Cherreads

Dead Zone (Made in Turkey)

Eren_Deniz_5287
7
chs / week
The average realized release rate over the past 30 days is 7 chs / week.
--
NOT RATINGS
134
Views
Synopsis
Virüs yayıldı, dünya öldü. Hayatta kalanlar için artık sadece bir gerçek var: Dead Zone. Rick Carter ve kardeşi Luke, karantinadan kaçıp gerçeği ararken zombilerden daha ölümcül bir sırla karşılaşır. Eski ordu, gizli deneyler ve bilinçli bir yok oluş… Hayatta kalmak artık yetmiyor. Bu bir savaş. Bu, Dead Zone.
VIEW MORE

Chapter 1 - Bölüm 1: Sessizlikten Sonra

"Çok sessiz... Bu şehir fazla sessiz."

Gökyüzü griydi.
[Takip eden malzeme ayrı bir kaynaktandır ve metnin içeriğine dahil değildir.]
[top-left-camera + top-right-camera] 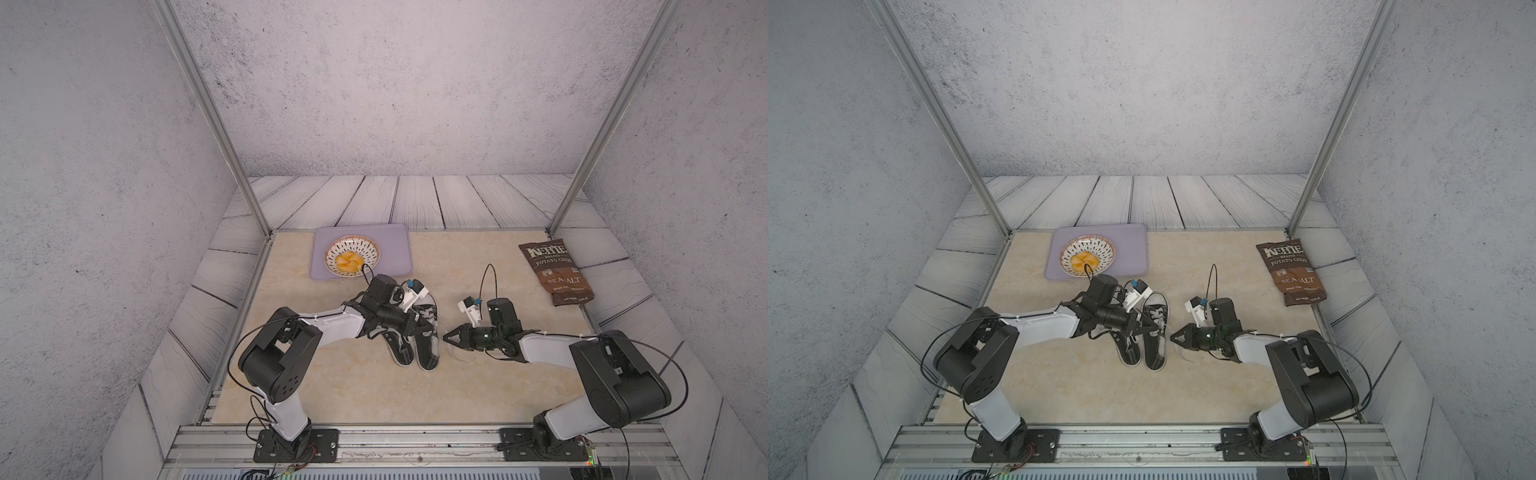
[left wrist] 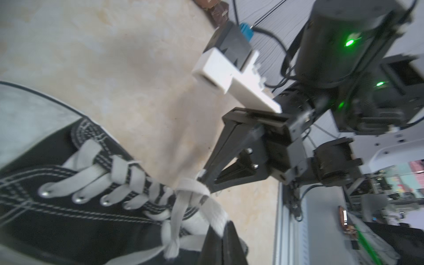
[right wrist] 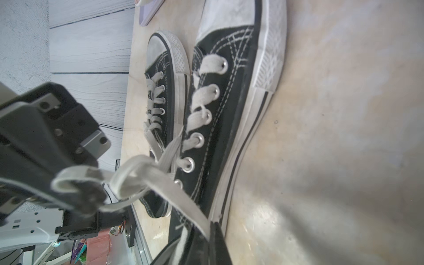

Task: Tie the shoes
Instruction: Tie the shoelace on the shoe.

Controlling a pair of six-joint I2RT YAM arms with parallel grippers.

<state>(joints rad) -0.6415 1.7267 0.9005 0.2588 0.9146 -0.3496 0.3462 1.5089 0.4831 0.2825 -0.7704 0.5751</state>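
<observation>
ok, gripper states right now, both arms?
Left gripper: closed, holding a lace.
Right gripper: closed, also pinching a lace.

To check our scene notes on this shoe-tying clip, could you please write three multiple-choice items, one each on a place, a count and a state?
1. Where does the chip bag lie?
A. inside a shoe
B. between the shoes
C. on the table, far back on the right arm's side

2. How many shoes are on the table?
A. one
B. two
C. three

3. In what state is the right gripper?
A. shut on a white lace
B. wide open, holding nothing
C. shut on the chip bag

Answers:
1 C: the bag lies flat near the far right corner, apart from the shoes.
2 B: both top views show a pair side by side.
3 A: the left wrist view shows its tips pinched on the lace.
</observation>
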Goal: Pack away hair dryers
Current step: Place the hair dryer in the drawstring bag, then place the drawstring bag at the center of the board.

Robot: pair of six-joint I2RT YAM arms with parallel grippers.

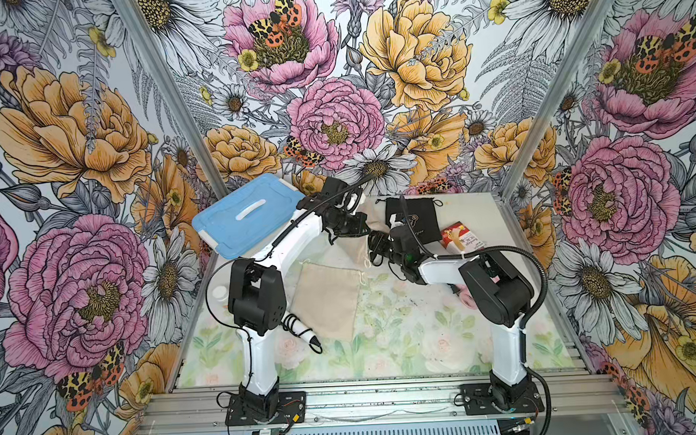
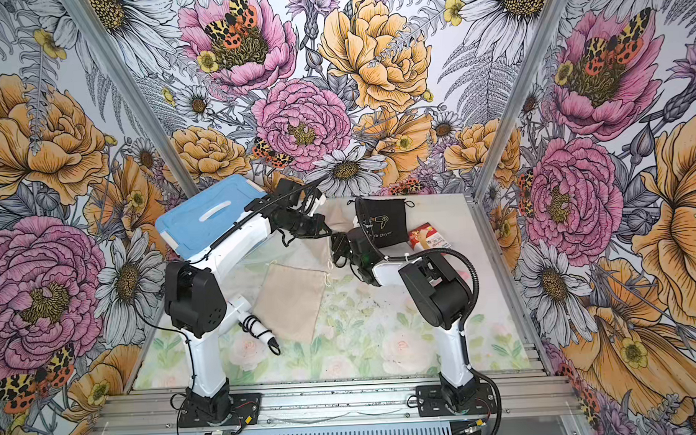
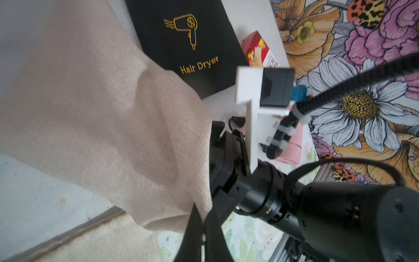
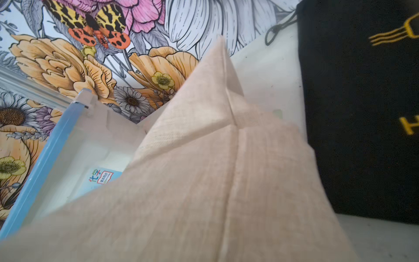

Rüzgâr, sokaklardaki boş teneke kutuları sağa sola savuruyordu. Eskiden İstanbul olan bu yer, şimdi sadece bir isimdi haritalarda—harita varsa tabii.

Rick Carter ve 14 yaşındaki kardeşi Luke, terk edilmiş bir minibüsün yanında duruyordu. Etrafta tek bir insan yoktu. Ama her şey, sanki biri onları izliyormuş gibi garip hissediliyordu.

Luke: "Neden hiç kimse yok?"Rick: "Çünkü olanlar… ya kaçtı… ya da kayboldu."Luke: "Ya hâlâ buradalarsa? Saklanıyorlarsa?"Rick: "O zaman biz de saklanmayacağız. Biz yolumuza devam edeceğiz."

Rick, yırtık haritaya bakıp boş bir AVM'yi işaret etti. Giriş katı kırılmış camlarla doluydu, ama içerisi loştu.

Rick: "Orada su ve yiyecek olabilir. Hızlı girip çıkacağız. Bağırma. Işık yakma. Ve adım atmadan önce dinle."Luke: "Dinle? Neyi?"Rick: "Sessizliği. Sessizlik sana her şeyi söyler."

İçeri girdiler. Adımları yankılandı. Raflar devrilmiş, dükkanlar boştu. Bir köşede, yere düşmüş bir oyuncak ayı vardı.

Luke: "Burası bir anda boşalmış gibi."Rick: "Bir anda boşalan yerler en tehlikeli yerlerdir."

Bir asansörün ışığı titredi. Kat göstergesi çalışmıyordu ama içeriden bir "tık" sesi geldi.

Luke: (geriye çekilir) "Rick… Orada biri olabilir."Rick: (durur, sessizce bekler) "Hayır. Biri değil. Bir şey."

Asansör sessizleşir. Rick eğilir, yerdeki ayakkabı izlerine bakar. Taze.

Rick: "Burada biri vardı. En fazla birkaç saat önce."Luke: "Ya geri gelirse?"Rick: "Ya da... hiç gitmedi."

Arka koridordan metalin sürtünme sesi gelir. Hafif. Sanki biri demir bir çubuğu yerde sürüyordur.

Luke: "Bu rüzgar değil."Rick: "Rüzgar ses çıkarmaz. İnsanlar çıkarır."

Işıklar bir an titrer. Tavan arasından toz dökülür. Rick tüfeğine uzanır.

Rick: "Hazırlan, Luke. Artık o sessizliğin altını duyuyorum."Luke: "Ne?"Rick: "Nefes."

Bir anda uzak koridordan yankılanan bir ayak sesi gelir. Sonra bir tane daha. Ardından boğuk bir... inilti.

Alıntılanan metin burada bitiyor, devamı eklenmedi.